Lally went to him steadily and knelt down by his chair. “If I was tired of you, Phil, I’d kill myself.”

Moodily he ignored her. “I suppose it had to end like this. But I’ve loved you desperately.” Lally was now weeping on his shoulder and he began to twirl a lock of her rich brown hair absently with his fingers as if it were a seal on a watch-chain. “I’d been thinking that we might as well get married, as soon as things had turned round.”

“I’ll come back, Phil”—she clasped him so tenderly—“as soon as you want me.”

“But you are not really going?”

“Yes,” said Lally.

“You’re not to go!”

“I wouldn’t go if—if anything—if you had any luck. But as we are now I must go away, to give you a chance. You see that, darling Phil?”

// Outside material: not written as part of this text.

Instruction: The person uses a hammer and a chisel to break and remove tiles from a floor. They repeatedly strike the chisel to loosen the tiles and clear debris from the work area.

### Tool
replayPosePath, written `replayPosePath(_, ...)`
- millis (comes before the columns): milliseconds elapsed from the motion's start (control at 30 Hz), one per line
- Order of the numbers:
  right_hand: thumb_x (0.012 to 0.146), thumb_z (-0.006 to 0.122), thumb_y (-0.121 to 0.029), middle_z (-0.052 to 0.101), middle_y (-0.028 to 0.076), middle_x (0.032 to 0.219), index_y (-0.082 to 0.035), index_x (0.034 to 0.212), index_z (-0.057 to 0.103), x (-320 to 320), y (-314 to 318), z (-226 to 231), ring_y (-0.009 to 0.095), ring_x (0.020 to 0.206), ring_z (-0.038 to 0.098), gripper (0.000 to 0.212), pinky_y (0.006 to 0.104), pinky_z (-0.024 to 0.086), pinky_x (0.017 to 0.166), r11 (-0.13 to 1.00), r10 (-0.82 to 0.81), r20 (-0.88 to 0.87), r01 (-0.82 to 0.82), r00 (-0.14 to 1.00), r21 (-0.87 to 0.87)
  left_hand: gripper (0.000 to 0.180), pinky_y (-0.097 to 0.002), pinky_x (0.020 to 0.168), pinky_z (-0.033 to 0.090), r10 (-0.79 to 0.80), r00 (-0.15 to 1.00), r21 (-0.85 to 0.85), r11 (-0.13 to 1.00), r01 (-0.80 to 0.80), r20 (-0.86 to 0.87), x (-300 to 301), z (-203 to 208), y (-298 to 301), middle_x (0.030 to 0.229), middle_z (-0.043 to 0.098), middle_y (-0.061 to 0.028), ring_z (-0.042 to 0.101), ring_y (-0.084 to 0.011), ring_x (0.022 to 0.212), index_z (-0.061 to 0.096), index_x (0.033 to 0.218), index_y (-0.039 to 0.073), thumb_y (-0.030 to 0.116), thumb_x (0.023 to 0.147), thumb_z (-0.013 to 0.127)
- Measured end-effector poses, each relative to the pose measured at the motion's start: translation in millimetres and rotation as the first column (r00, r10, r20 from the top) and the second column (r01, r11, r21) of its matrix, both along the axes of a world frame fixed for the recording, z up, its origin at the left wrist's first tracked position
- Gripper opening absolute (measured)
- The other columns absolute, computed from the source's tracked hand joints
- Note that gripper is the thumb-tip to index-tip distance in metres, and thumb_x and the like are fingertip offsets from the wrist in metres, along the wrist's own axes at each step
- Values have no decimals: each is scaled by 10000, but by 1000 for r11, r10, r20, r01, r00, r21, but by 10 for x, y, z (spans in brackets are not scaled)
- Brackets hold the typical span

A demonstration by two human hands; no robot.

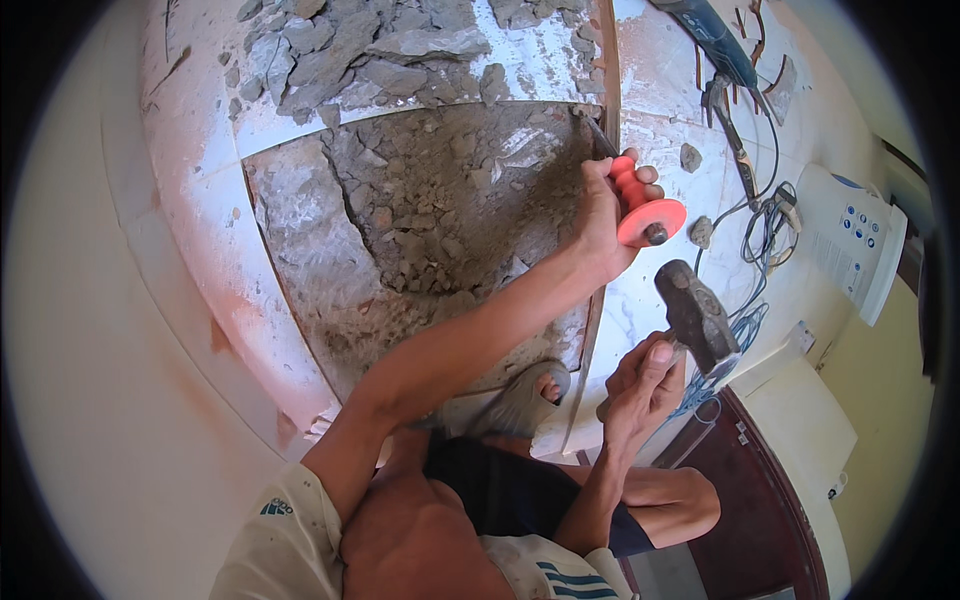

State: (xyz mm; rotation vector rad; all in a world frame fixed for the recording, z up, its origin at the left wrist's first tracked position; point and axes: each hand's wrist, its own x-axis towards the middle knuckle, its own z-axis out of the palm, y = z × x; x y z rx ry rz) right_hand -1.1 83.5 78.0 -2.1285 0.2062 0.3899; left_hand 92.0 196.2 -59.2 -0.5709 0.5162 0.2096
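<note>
My left hand (603, 215) is wrapped round the red grip of a cold chisel (629, 184) with a round red hand guard. Its steel shank slants away from me to the right-hand edge of a broken-out patch of floor (440, 210), where the tip meets rubble and a straight tile edge. Lower and to the right, my right hand (642, 385) grips the short handle of a club hammer (700, 320). The hammer's worn steel head is raised, apart from the chisel's struck end. Grey chunks and dust fill the patch.
Broken mortar slabs (360, 60) are heaped on the tiles at the far side. To the right lie a blue-green power tool (712, 40), a tangled cable (765, 235) and a white bucket (850, 240). My sandalled foot (545, 390) rests near the patch. A dark red door (740, 500) stands lower right.
</note>
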Motion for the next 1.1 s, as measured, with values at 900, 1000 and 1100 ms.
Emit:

“You’re not to go; I object. I just love you, Lally, that’s all, and of course I want to keep you here.”

“Then what are we to do?”

“I—don’t—know. Things drop out of the sky, but we must be together. You’re not to go.”

Lally sighed: he was stupid. And Repton began to turn over in his mind the dismal knowledge that she had taken this step in secret, she had not told him while she was trying to get to Glasgow. Now here she was with the fare, and as good as gone! Yes, it was all over.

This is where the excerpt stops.